Die internationale Grundschul-Lese-Untersuchung (Iglu) des IFS Dortmund hatte ergeben, dass 25 Prozent der Viertklässler nicht richtig lesen und Texte nicht gut genug verstehen können. Rund 4600 Kinder waren bundesweit getestet worden. Ludewig, der selbst dem Iglu-Team angehört, kritisierte, dass es nur wenige Lernangebote über den gemeinsamen Unterricht im Klassenverband hinaus gebe. Wer spezielle Hilfe benötige, müsse auch Unterricht in kleinen Lernfördergruppen erhalten. Er plädierte zudem für eine «strukturierte Vorschule mit Lernzielen».
Lesekompetenz sei grundlegende Voraussetzung für das Lernen in allen weiteren Fächern, betonte die geschäftsführende IFS-Direktorin Nele McElvany laut Mitteilung. Die mittlere Lesefähigkeit von Viertklässlern hierzulande sei zwischen 2001 und 2021 deutlich zurückgegangen, der Abstand zwischen den stärksten und schwächsten Lesenden gewachsen. Die im Mai vorgelegten Iglu-Befunde seien auch im internationalen Vergleich als problematisch einzustufen.

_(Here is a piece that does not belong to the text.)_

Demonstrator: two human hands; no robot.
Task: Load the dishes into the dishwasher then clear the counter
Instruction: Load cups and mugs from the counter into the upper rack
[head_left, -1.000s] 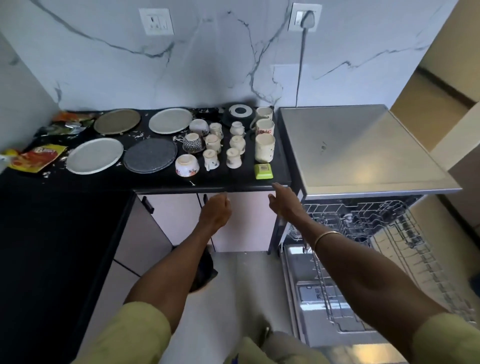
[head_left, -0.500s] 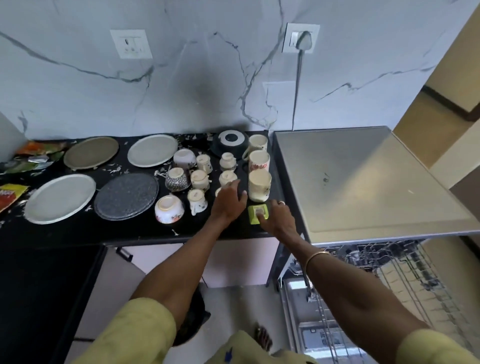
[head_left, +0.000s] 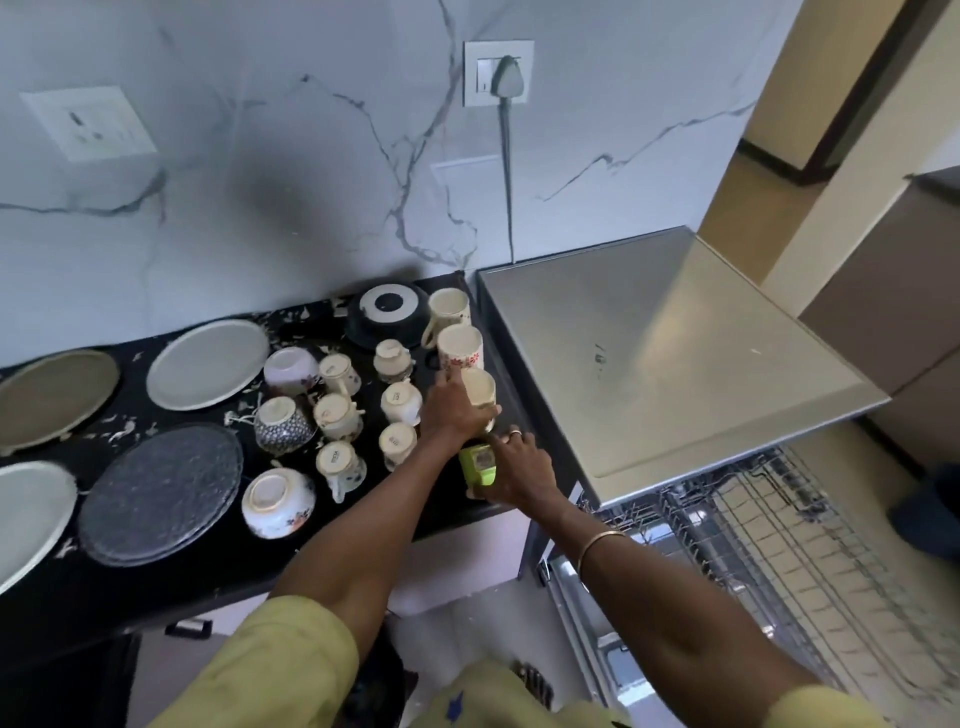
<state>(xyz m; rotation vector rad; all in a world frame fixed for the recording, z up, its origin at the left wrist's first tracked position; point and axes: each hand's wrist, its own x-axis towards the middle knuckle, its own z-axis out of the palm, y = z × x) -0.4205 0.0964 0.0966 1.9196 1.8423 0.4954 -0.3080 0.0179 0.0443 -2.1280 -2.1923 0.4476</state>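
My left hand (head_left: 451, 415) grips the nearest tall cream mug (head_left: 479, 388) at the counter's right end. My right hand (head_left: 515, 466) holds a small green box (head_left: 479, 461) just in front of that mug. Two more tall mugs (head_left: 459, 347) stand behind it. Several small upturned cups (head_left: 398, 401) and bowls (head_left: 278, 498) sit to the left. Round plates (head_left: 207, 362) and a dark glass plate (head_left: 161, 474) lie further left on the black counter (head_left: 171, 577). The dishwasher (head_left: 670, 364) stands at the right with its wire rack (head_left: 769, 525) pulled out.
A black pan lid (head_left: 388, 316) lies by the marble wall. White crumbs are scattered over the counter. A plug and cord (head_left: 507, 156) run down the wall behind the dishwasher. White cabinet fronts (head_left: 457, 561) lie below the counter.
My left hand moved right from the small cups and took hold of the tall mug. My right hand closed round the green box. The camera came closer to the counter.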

Vorbilder könnten nicht eins zu eins von anderen Ländern übernommen werden, aber lehrreich sein, sagte die Iglu-Studienautorin. Vielversprechend sind aus Sicht der Expertin einheitliche und verlässliche Testverfahren zur Feststellung der Lesekompetenz sowie eine rechtzeitige Förderung in Kleingruppen oder auch auf individueller Ebene.